La sentenza del Tribunale di Roma n. 1646/2024 ha ritenuto valida una clausola contrattuale che obbligava l’apprendista a risarcire il datore di lavoro in caso di dimissioni.
A titolo generale, il patto di stabilità limita il potere del dipendente di dimettersi prima di una certa data, salvo specifici casi definiti dalle parti, prevedendo anche delle forti penalizzazioni per chi viola tale obbligazione. Tale impegno assunto dal lavoratore non rientra – sulla base dell’orientamento giurisprudenziale – tra le c.d. clausole vessatorie ma deve, tuttavia, essere bilanciato da specifiche condizioni, quale quella della reciprocità: il medesimo vincolo in capo al lavoratore di non dimettersi, deve essere posto nei confronti del datore di lavoro, che si impegna a non interrompere il rapporto per motivi economici, organizzativi o di altra natura. Se tale requisito non è presente, deve allora essere compensato da un adeguato corrispettivo per il lavoratore.
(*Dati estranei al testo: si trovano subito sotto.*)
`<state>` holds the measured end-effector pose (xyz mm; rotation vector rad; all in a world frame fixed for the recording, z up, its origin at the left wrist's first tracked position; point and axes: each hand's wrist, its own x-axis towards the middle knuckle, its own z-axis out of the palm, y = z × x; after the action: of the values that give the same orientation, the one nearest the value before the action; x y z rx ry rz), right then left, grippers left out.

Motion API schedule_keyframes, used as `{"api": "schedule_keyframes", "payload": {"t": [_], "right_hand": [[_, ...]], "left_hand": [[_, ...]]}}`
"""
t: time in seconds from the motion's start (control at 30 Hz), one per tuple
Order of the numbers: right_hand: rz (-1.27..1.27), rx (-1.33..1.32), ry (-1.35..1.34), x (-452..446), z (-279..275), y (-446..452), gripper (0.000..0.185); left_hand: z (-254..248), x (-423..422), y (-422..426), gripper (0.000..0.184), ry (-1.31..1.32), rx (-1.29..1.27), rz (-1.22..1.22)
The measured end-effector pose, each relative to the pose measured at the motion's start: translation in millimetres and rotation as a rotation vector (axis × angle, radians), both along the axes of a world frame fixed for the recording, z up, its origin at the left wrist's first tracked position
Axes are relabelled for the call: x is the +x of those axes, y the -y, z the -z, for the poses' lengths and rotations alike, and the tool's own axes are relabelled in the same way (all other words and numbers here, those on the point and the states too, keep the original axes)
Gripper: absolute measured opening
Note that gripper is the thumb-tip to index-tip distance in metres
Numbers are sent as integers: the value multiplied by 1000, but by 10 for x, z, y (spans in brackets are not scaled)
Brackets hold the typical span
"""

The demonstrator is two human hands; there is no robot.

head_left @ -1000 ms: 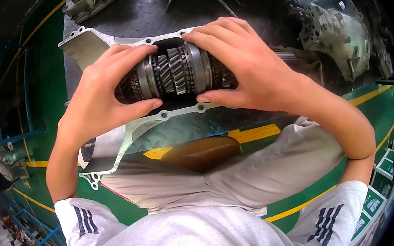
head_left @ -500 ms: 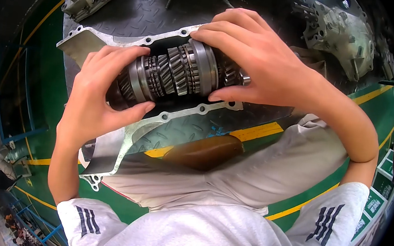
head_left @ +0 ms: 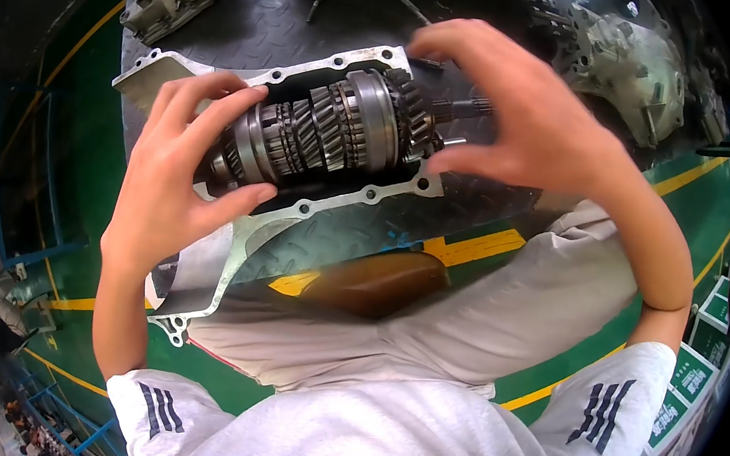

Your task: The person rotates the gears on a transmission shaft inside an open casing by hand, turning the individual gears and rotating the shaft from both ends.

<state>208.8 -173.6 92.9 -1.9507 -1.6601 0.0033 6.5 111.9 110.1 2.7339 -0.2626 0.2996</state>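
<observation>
One head-worn camera looks forward and steeply down, over the wearer's shirt [head_left: 356, 439] to the table [head_left: 258, 25]. It is near the gear assembly [head_left: 322, 135], and its wide, rounded view ends in black.

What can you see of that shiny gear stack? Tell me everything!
The gear stack looks like dark, shiny metal: slanted teeth in the middle, a broad smooth ring towards the right. It lies in an open, pale metal casing, its right end higher in view. The left grip curves around its left end; the right grip is open by its right end. Contact is unclear.
</observation>
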Motion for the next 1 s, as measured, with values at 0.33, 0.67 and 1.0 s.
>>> {"api": "schedule_keyframes", "payload": {"t": [0.33, 0.67, 1.0], "right_hand": [[286, -337, 235, 232, 621, 301, 22], [264, -735, -235, 334, 162, 33, 18], [242, 5, 352, 58, 656, 286, 24]], "left_hand": [[314, -471, -301, 22, 41, 169, -230], [302, -394, -270, 23, -2, 57, -321], [417, -361, -309, 33, 89, 119, -370]]}}
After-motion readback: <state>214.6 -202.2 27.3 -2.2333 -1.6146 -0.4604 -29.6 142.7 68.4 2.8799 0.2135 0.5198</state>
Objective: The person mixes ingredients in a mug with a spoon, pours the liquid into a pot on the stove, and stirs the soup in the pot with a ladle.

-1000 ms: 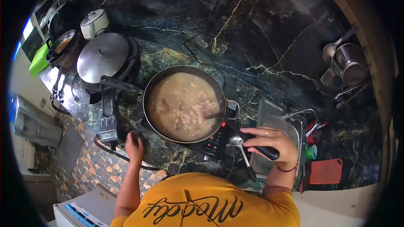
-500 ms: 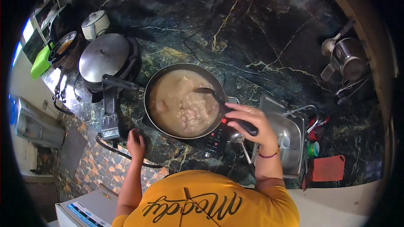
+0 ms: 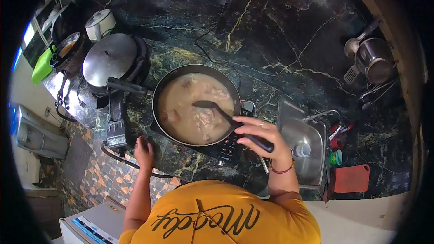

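My right hand [image 3: 266,140] is closed around the handle of a black cooking spoon [image 3: 219,112]. The spoon's head rests at the surface of a pale, cloudy broth with chunks of meat [image 3: 205,119]. The broth fills a deep dark pan [image 3: 155,108], which sits on a black induction cooktop [image 3: 229,147] with red lights. The pan's long handle points left. By the counter's front edge, left of the cooktop, my left hand [image 3: 144,152] rests with curled fingers, and nothing shows in it.
Left of the pan stands a lidded pot [image 3: 110,61], with a white electric pot [image 3: 100,25] behind it. To the right are a steel sink [image 3: 300,147] with a cup [image 3: 302,150], a red cutting board [image 3: 351,179] and a metal pot [image 3: 376,58]. A black cable [image 3: 131,165] runs along the front edge.
The spoon's head has swept left through the broth, and my right hand has shifted slightly down and left. My left hand stays by the counter edge.
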Demonstrator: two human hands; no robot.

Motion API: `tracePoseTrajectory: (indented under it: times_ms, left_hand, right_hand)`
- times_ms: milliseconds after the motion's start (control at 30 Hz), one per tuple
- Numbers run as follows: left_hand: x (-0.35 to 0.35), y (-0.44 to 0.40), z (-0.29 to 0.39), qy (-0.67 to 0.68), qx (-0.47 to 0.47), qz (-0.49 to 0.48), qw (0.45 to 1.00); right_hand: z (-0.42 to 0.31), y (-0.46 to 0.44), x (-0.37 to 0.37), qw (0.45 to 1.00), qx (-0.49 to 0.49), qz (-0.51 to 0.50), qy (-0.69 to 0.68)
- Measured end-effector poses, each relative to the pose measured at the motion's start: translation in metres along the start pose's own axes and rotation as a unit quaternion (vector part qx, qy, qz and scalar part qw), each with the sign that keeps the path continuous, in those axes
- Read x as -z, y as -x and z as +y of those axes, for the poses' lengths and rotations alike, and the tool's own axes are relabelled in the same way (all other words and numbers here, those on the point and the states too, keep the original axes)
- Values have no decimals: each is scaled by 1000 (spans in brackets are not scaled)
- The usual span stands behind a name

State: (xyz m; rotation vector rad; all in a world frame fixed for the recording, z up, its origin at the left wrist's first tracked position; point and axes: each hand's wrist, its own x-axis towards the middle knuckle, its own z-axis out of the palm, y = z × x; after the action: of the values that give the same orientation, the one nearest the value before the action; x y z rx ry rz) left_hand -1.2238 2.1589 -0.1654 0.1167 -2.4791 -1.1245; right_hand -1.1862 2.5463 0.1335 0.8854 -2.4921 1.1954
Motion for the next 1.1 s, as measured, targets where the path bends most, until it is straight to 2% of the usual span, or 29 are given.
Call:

Nel caso in esame, nel rapporto di apprendistato, la sussistenza di un costo per la formazione rappresenta un elemento rilevante per valutare la genuinità del patto di stabilità, anche in virtù del fatto che l’ordinamento collega corposi incentivi economici (sgravi contributivi, sotto inquadramento) e normativi (flessibilità in uscita) e l’erogazione della formazione.
L’orientamento giurisprudenziale relativo ai patti di stabilità considera gli stessi legittimi e validi a condizionare il potere di recedere dal rapporto di lavoro, se questi sono adeguatamente bilanciati da sacrifici, economici o normativi, proporzionati al vincolo assunto dal dipendente.